At home, I watched the episode of Kitchen Nightmares that was filmed in Forks Township, “Bella Luna,” and saw some nice shots of Easton:

And tomorrow our favorite little dog, Sobaka, is coming to visit so for the next week we will have…

  1. One Yorky Maltese
  2. One kitten
  3. One cockatoo
  4. Two nine-year-old cats (with seven legs)
  5. Three parakeets

And for your viewing pleasure, here are Nala and Opie: Nala and Opie check each other out

Organic Black Bean Pasta

It’s certainly not pretty, but it tastes better than it looks. It looks like a pile of slip.

I bought this gluten free black bean spaghetti at Marshall’s. I don’t usually shop there as my soon to be ex-husband worked at Marshall’s and I didn’t approve of their practices as employers or their merchandise.

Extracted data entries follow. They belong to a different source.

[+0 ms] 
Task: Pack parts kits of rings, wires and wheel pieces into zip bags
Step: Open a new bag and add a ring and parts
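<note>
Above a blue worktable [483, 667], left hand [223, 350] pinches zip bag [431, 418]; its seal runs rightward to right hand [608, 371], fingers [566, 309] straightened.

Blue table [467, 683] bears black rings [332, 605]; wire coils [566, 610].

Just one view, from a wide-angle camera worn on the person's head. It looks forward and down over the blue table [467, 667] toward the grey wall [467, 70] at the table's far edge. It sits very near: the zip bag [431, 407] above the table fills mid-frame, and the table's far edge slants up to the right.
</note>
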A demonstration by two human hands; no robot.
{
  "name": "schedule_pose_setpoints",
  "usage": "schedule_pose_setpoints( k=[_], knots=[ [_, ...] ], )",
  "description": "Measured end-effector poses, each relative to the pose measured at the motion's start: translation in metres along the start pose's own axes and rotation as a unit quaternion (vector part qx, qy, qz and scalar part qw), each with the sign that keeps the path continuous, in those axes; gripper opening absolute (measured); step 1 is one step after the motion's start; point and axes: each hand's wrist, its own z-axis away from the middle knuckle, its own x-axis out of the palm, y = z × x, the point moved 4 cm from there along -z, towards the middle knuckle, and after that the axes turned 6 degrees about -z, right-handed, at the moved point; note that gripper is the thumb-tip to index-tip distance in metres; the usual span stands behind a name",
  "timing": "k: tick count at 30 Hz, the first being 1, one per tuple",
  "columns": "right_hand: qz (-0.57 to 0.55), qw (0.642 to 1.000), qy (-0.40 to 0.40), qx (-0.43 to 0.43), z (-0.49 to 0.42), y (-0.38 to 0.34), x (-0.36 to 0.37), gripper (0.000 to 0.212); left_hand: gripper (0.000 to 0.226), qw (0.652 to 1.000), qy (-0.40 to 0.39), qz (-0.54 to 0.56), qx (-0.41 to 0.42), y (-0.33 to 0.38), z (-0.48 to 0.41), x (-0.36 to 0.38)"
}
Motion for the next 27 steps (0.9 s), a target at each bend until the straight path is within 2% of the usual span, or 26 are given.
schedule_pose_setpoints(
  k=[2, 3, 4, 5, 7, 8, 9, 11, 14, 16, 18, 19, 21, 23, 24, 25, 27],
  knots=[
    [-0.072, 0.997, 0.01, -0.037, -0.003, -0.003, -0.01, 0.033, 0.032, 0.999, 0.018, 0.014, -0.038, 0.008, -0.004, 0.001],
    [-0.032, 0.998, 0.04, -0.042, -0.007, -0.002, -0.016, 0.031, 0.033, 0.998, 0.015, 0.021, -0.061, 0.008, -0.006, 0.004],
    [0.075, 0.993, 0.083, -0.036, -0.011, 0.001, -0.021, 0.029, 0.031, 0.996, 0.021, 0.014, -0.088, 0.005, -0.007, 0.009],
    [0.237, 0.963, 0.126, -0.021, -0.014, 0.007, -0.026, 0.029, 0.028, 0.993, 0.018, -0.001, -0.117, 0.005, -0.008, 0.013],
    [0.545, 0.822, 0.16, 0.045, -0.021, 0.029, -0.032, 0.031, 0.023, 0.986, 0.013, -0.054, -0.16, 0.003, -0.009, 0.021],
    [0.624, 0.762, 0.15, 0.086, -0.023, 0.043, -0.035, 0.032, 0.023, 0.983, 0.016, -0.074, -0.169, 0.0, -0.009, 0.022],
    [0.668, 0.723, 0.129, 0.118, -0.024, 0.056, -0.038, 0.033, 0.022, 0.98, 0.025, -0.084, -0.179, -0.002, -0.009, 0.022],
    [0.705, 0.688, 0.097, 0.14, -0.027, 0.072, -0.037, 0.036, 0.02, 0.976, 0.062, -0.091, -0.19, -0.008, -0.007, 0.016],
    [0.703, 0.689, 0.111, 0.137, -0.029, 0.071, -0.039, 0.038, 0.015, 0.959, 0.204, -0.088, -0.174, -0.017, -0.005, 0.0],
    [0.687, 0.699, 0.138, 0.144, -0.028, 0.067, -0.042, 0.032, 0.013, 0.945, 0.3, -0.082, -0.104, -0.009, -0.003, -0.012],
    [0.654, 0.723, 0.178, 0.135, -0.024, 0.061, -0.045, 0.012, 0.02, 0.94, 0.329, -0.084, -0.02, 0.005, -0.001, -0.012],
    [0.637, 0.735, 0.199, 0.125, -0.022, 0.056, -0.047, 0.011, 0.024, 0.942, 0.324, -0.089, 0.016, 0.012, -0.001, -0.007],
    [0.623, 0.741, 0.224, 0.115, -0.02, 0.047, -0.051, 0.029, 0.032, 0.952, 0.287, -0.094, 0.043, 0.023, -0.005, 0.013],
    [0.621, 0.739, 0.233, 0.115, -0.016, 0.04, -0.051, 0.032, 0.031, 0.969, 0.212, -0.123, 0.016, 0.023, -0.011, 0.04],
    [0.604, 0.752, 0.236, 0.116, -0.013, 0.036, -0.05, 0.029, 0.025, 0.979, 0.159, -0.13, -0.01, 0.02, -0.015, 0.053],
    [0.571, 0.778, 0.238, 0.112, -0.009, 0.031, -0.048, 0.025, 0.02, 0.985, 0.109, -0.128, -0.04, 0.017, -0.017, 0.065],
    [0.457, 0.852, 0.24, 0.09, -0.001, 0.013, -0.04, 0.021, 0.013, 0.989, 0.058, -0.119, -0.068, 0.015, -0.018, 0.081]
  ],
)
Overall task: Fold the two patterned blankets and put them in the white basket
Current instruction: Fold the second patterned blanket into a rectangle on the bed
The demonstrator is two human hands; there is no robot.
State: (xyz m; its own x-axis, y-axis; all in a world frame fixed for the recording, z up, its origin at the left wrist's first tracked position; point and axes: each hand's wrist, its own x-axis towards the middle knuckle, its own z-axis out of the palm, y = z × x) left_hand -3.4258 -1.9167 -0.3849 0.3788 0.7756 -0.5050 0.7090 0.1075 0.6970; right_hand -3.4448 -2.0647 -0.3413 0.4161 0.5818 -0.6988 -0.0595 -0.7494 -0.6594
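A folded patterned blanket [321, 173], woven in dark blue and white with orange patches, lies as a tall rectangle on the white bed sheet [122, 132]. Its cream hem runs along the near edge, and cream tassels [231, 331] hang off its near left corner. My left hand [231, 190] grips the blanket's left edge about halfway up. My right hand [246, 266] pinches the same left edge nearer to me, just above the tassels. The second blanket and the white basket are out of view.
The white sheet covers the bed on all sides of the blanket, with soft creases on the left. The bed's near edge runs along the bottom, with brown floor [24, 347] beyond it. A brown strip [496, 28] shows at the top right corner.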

But I am always looking for trendy forms of protein.

I got inspired (I blame too many episodes of Gordon Ramsey’s Kitchen Nightmares) to make Asian-inspired glazed chicken meatballs with pineapple and the black bean pasta with a cheater method peanut sauce.

The sauce is an easy 30-minute meal starter, and vegan. See the recipe on my old cooking blog where I chronicled every meal for about seven years: Peanut Butter (Thai) Noodles

The chicken meatballs turned to mush in the pan. It’s my own fault as some of the ground chicken was still frozen. I don’t know why I thought I could work around that.

Flavor was fine, but texture was like scrambled eggs.

As for the pasta, I liked it. The teenager didn’t like the texture of it, but I did. If anything I would call it a tad sticky. The teen referred to it as gummy.